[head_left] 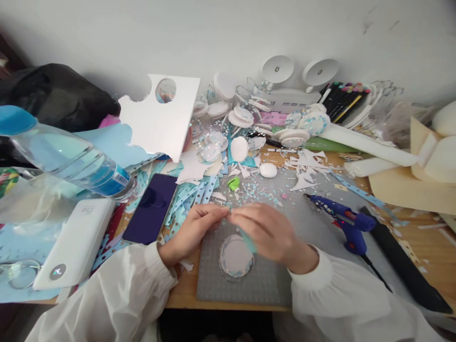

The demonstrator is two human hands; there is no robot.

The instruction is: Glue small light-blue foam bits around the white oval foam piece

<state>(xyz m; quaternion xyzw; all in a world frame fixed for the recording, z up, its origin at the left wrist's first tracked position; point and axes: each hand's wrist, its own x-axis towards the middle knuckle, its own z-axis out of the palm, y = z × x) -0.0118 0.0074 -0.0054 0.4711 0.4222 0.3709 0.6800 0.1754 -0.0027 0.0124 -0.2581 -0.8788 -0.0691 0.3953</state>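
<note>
My left hand (190, 230) and my right hand (269, 230) meet fingertip to fingertip over the grey cutting mat (245, 292). Between them is the end of a narrow teal paper strip (249, 241), whose length hangs under my right palm. Thumb and forefinger of each hand are pinched together, and the fine detail at the tips is too small to make out. Just below lies a round white disc (236, 255) with a clear rim and blue bits along its edge. A small lime-green object (233, 183) and a white oval case (268, 170) lie beyond my fingers.
A blue glue gun (344, 218) rests at right beside a long black bar (402, 259). At left are a phone (151, 209), a white power bank (74, 244) and a tilted water bottle (71, 156). Decorated discs (242, 116), paper scraps and a cut white board (160, 116) crowd the back.
</note>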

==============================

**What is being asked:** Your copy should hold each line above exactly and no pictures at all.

**Exercise answer:**
[head_left] 

The demonstrator is two human hands; there is no robot.

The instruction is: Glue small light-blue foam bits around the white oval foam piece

<state>(xyz m; quaternion xyzw; all in a world frame fixed for the recording, z up, its origin at the left wrist's first tracked position; point and axes: each hand's wrist, its own x-axis towards the middle knuckle, its own z-axis out of the palm, y = z × x) -0.0118 0.0074 -0.0054 0.4711 0.4222 0.3709 0.6800 0.1754 -0.0027 0.0124 -0.2581 -0.8788 -0.0691 0.3953</state>
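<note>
My left hand (190, 230) and my right hand (269, 230) meet fingertip to fingertip over the grey cutting mat (245, 292). Between them is the end of a narrow teal paper strip (249, 241), whose length hangs under my right palm. Thumb and forefinger of each hand are pinched together, and the fine detail at the tips is too small to make out. Just below lies a round white disc (236, 255) with a clear rim and blue bits along its edge. A small lime-green object (233, 183) and a white oval case (268, 170) lie beyond my fingers.
A blue glue gun (344, 218) rests at right beside a long black bar (402, 259). At left are a phone (151, 209), a white power bank (74, 244) and a tilted water bottle (71, 156). Decorated discs (242, 116), paper scraps and a cut white board (160, 116) crowd the back.
</note>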

The response to the exercise is now finished.